Federal 7th Circuit Court
Criminal Court
Search and Seizure
Citation
Case Number: 
No. 20-2330
Decision Date: 
July 19, 2021
Federal District: 
N.D. Ill., E. Div.
Holding: 
Affirmed

In prosecution on firearm and transportation of stolen goods charges, Dist. Ct. did not err in denying defendant’s motion to suppress cell-site location information that police had obtained pursuant to Stored Communications Act, under circumstances, where: (1) store was robbed shortly after it had closed for day; (2) during investigation, police discovered that private caller, using *67 code, had placed multiple calls to store shortly after it had closed for day; (3) officers made exigent request to store’s telephone service provider for private caller’s phone number; (4) after telephone service provider voluntarily disclosed number, police discovered that Sprint was telephone service provider for private caller; (5) police made exigent request of Sprint to provide cell-site location of private caller, and Sprint voluntarily provided defendant’s cell-site location information; and (6) police thereafter sought and received court orders for same and more information linking defendant to robbery.

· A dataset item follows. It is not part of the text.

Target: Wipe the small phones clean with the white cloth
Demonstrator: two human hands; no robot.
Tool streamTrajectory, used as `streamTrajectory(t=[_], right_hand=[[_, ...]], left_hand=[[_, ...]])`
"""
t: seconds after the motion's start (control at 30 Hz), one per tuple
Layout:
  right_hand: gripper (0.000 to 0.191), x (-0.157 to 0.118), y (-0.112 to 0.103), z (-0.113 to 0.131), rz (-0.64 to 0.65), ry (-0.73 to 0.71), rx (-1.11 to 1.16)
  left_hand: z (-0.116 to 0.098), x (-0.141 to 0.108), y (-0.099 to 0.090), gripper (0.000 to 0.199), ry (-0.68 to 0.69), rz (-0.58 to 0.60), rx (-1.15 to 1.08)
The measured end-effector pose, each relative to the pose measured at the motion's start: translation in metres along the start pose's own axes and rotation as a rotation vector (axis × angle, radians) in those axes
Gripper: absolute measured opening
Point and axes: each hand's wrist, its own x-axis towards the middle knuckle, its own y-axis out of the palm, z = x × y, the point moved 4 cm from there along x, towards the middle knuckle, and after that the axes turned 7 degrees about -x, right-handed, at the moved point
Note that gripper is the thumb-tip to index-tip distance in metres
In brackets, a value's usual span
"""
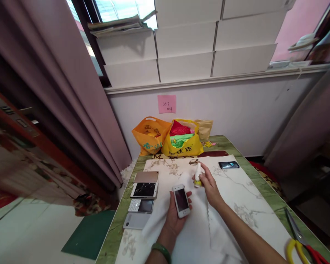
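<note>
Four phones (144, 190) lie in a column along the left side of the table (111, 238). Next, the left hand (175, 221) cradles a white phone (181, 201), screen up, fingers curled round its edges, over the pale cloth (250, 194). Beyond it, the right hand (212, 189) pinches a small white bottle (198, 173) between thumb and fingers. Farther right lie a dark phone (228, 165) and, nearer, scissors (299, 236).

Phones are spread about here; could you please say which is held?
The white phone in the left hand; the others lie on the table.
</note>
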Motion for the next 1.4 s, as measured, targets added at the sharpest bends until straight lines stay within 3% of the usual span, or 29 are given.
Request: streamTrajectory(t=[0.13,0.27,0.37,0.53,0.63,0.97,1.4], right_hand=[[0.063,-0.045,0.006,0.008,0.088,0.21,0.381],[0.057,-0.058,0.01,0.013,0.07,0.283,0.452],[0.055,-0.062,0.01,0.014,0.106,0.213,0.272],[0.05,-0.075,0.014,0.004,0.136,-0.112,-0.426],[0.046,-0.082,0.021,-0.005,0.132,-0.249,-0.65],[0.052,-0.08,0.035,-0.011,0.151,-0.3,-0.825],[0.047,-0.094,0.022,-0.024,0.097,-0.387,-0.959]], left_hand=[[0.0,0.001,0.001,0.054,0.022,0.013,0.038],[0.002,0.001,-0.001,0.057,0.011,0.043,0.051],[0.005,0.002,-0.003,0.058,-0.019,0.079,0.039],[0.008,0.002,-0.001,0.055,-0.032,0.099,-0.031],[0.009,0.0,0.004,0.048,-0.019,0.087,-0.084],[0.009,-0.002,0.004,0.043,-0.049,0.004,-0.13],[0.009,0.001,0.006,0.049,-0.039,0.112,-0.129]])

Dist. Ct., in applying law as it existed prior to Carpenter, 138 S.Ct. 2206, found that acquisition of cell-site location information from third-party service provider did not constitute 4th Amendment search. While Supreme Court in Carpenter shortly thereafter found that acquisition of cell-location information constituted 4th Amendment search that required police to obtain search warrant supported by probable cause, Dist. Ct. could properly deny defendant’s motion to reconsider his motion to suppress in light of Carpenter, since: (1) police relied in good faith on procedures set forth in Stored Communications Act; and (2) police would have inevitably discovered defendant’s cell-site location information through proper means.